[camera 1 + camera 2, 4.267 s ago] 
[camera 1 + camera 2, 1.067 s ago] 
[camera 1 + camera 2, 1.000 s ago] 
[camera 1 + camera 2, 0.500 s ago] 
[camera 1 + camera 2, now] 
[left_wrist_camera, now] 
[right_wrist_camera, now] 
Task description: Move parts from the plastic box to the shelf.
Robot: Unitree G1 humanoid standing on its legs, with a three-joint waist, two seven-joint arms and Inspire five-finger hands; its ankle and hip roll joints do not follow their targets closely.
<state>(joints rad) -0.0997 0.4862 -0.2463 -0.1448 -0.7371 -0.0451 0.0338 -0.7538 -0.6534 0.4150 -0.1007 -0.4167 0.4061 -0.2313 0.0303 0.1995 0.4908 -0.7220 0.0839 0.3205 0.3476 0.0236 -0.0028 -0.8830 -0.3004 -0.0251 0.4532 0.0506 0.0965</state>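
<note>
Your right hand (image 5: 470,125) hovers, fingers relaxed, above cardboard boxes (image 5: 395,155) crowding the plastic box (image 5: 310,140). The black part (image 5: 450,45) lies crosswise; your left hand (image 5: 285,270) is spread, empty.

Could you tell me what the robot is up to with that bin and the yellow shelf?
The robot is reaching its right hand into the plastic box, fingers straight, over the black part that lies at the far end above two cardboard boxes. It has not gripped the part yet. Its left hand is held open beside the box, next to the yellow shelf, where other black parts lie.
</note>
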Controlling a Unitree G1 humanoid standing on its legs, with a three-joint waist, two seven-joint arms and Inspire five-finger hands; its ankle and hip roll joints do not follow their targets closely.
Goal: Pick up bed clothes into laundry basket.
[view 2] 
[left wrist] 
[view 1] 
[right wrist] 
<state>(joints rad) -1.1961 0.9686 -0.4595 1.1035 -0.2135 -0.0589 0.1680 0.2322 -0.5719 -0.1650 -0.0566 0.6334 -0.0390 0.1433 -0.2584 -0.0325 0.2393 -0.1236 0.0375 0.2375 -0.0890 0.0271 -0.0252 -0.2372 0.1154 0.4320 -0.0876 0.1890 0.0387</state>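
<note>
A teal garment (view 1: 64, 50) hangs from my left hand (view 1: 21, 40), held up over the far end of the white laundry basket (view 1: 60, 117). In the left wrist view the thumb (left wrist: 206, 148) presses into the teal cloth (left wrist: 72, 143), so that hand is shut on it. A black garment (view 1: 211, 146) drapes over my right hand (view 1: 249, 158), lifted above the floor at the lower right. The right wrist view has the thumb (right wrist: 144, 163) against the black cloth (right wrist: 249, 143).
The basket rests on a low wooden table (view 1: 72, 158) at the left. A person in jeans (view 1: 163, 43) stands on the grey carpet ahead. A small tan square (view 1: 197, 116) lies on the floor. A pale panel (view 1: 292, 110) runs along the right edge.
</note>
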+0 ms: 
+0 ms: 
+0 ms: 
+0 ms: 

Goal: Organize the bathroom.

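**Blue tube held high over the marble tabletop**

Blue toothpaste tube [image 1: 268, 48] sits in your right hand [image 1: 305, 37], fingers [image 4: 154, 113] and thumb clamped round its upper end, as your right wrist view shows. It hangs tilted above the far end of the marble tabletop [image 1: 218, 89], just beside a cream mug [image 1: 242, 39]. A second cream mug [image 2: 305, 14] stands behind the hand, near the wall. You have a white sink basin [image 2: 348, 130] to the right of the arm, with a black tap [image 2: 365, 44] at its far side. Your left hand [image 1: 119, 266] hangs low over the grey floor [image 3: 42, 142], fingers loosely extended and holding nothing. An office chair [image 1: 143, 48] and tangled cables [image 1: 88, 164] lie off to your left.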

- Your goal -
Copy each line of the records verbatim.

- Solution to this task -
[camera 1 + camera 2, 4.267 s ago] 
[camera 1 + camera 2, 1.067 s ago] 
[camera 1 + camera 2, 1.000 s ago] 
[camera 1 + camera 2, 0.500 s ago] 
[camera 1 + camera 2, now] 
[left_wrist_camera, now] 
[right_wrist_camera, now] 
Task description: Move parts from the plastic box to the shelf.
Robot: Unitree G1 humanoid standing on its legs, with a three-joint waist, two seven-joint arms and Inspire five-finger hands; its ankle and hip roll joints do not follow their targets closely.
<state>(joints rad) -0.0997 0.4862 -0.2463 -0.1448 -0.7371 -0.0451 0.0338 -0.7538 -0.6534 0.4150 -0.1007 -0.4167 0.4061 -0.2313 0.0303 0.1995 0.4908 -0.7220 0.0839 0.3205 0.3476 0.0236 -0.0028 -0.8830 -0.3004 -0.0251 0.4532 0.0506 0.0965</state>
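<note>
Your right hand (image 5: 470,125) hovers, fingers relaxed, above cardboard boxes (image 5: 395,155) crowding the plastic box (image 5: 310,140). The black part (image 5: 450,45) lies crosswise; your left hand (image 5: 285,270) is spread, empty.

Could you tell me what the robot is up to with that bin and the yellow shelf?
The robot is reaching its right hand into the plastic box, fingers straight, over the black part that lies at the far end above two cardboard boxes. It has not gripped the part yet. Its left hand is held open beside the box, next to the yellow shelf, where other black parts lie.
</note>
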Controlling a Unitree G1 humanoid standing on its legs, with a three-joint waist, two seven-joint arms and Inspire five-finger hands; its ankle and hip roll joints do not follow their targets closely.
Goal: Pick up bed clothes into laundry basket.
[view 2] 
[left wrist] 
[view 1] 
[right wrist] 
<state>(joints rad) -1.1961 0.9686 -0.4595 1.1035 -0.2135 -0.0589 0.1680 0.2322 -0.5719 -0.1650 -0.0566 0.6334 -0.0390 0.1433 -0.2584 -0.0325 0.2393 -0.1236 0.0375 0.2375 -0.0890 0.0271 -0.0252 -0.2372 0.1154 0.4320 -0.0876 0.1890 0.0387</state>
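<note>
A teal garment (view 1: 64, 50) hangs from my left hand (view 1: 21, 40), held up over the far end of the white laundry basket (view 1: 60, 117). In the left wrist view the thumb (left wrist: 206, 148) presses into the teal cloth (left wrist: 72, 143), so that hand is shut on it. A black garment (view 1: 211, 146) drapes over my right hand (view 1: 249, 158), lifted above the floor at the lower right. The right wrist view has the thumb (right wrist: 144, 163) against the black cloth (right wrist: 249, 143).
The basket rests on a low wooden table (view 1: 72, 158) at the left. A person in jeans (view 1: 163, 43) stands on the grey carpet ahead. A small tan square (view 1: 197, 116) lies on the floor. A pale panel (view 1: 292, 110) runs along the right edge.
</note>
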+0 ms: 
+0 ms: 
+0 ms: 
+0 ms: 

Goal: Organize the bathroom.

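**Blue tube held high over the marble tabletop**

Blue toothpaste tube [image 1: 268, 48] sits in your right hand [image 1: 305, 37], fingers [image 4: 154, 113] and thumb clamped round its upper end, as your right wrist view shows. It hangs tilted above the far end of the marble tabletop [image 1: 218, 89], just beside a cream mug [image 1: 242, 39]. A second cream mug [image 2: 305, 14] stands behind the hand, near the wall. You have a white sink basin [image 2: 348, 130] to the right of the arm, with a black tap [image 2: 365, 44] at its far side. Your left hand [image 1: 119, 266] hangs low over the grey floor [image 3: 42, 142], fingers loosely extended and holding nothing. An office chair [image 1: 143, 48] and tangled cables [image 1: 88, 164] lie off to your left.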

Nothing further belongs to this answer.